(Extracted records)
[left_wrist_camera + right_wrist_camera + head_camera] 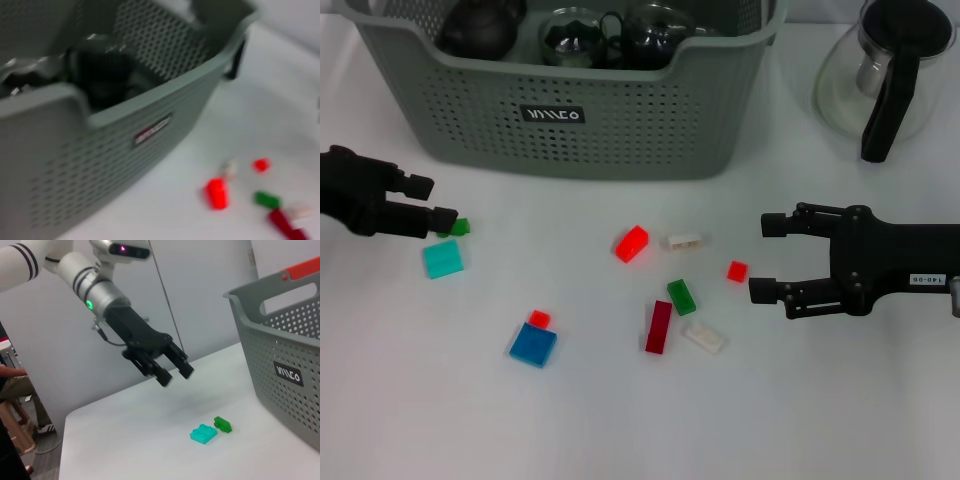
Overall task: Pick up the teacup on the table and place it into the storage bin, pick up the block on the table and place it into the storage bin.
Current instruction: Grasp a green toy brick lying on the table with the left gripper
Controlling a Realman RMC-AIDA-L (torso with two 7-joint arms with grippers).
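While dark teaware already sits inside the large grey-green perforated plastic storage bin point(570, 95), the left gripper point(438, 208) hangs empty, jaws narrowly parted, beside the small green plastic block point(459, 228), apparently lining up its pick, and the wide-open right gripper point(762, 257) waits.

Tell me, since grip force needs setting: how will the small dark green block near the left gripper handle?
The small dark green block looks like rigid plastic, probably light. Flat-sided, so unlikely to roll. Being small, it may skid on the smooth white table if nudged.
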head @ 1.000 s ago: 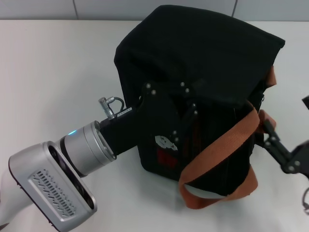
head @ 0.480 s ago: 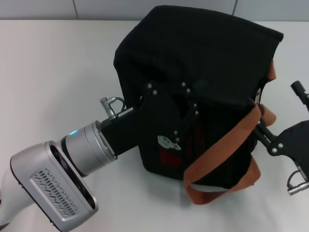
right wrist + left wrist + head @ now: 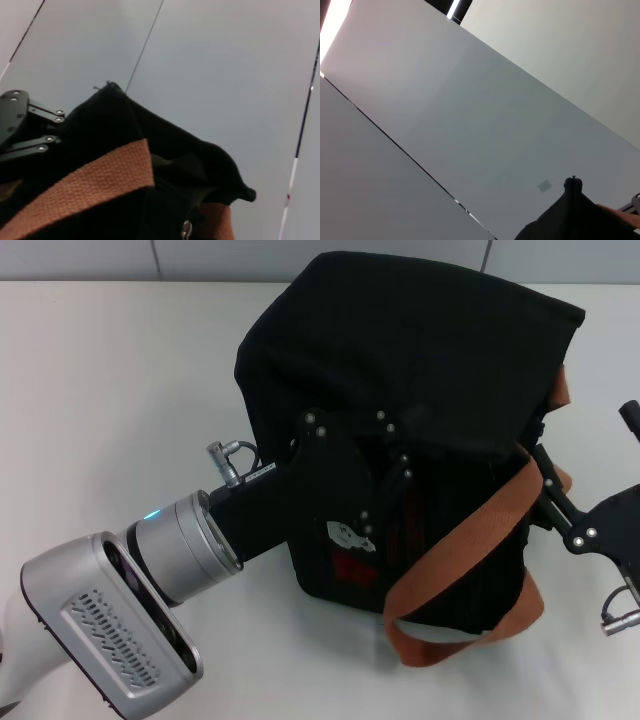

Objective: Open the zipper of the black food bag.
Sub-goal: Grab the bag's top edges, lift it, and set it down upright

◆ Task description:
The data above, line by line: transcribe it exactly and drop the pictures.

◆ Solution:
[left_wrist_camera + right_wrist_camera + head_camera] 
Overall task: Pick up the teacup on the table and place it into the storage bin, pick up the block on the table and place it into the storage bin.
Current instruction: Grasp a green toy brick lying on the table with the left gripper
Controlling a Realman RMC-AIDA-L (torso with two 7-joint arms with grippers).
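While dark teaware already sits inside the large grey-green perforated plastic storage bin point(570, 95), the left gripper point(438, 208) hangs empty, jaws narrowly parted, beside the small green plastic block point(459, 228), apparently lining up its pick, and the wide-open right gripper point(762, 257) waits.

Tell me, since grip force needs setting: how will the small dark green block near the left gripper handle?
The small dark green block looks like rigid plastic, probably light. Flat-sided, so unlikely to roll. Being small, it may skid on the smooth white table if nudged.
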head @ 1.000 s ago: 
head @ 0.480 s ago: 
right wrist + left wrist + head @ now: 

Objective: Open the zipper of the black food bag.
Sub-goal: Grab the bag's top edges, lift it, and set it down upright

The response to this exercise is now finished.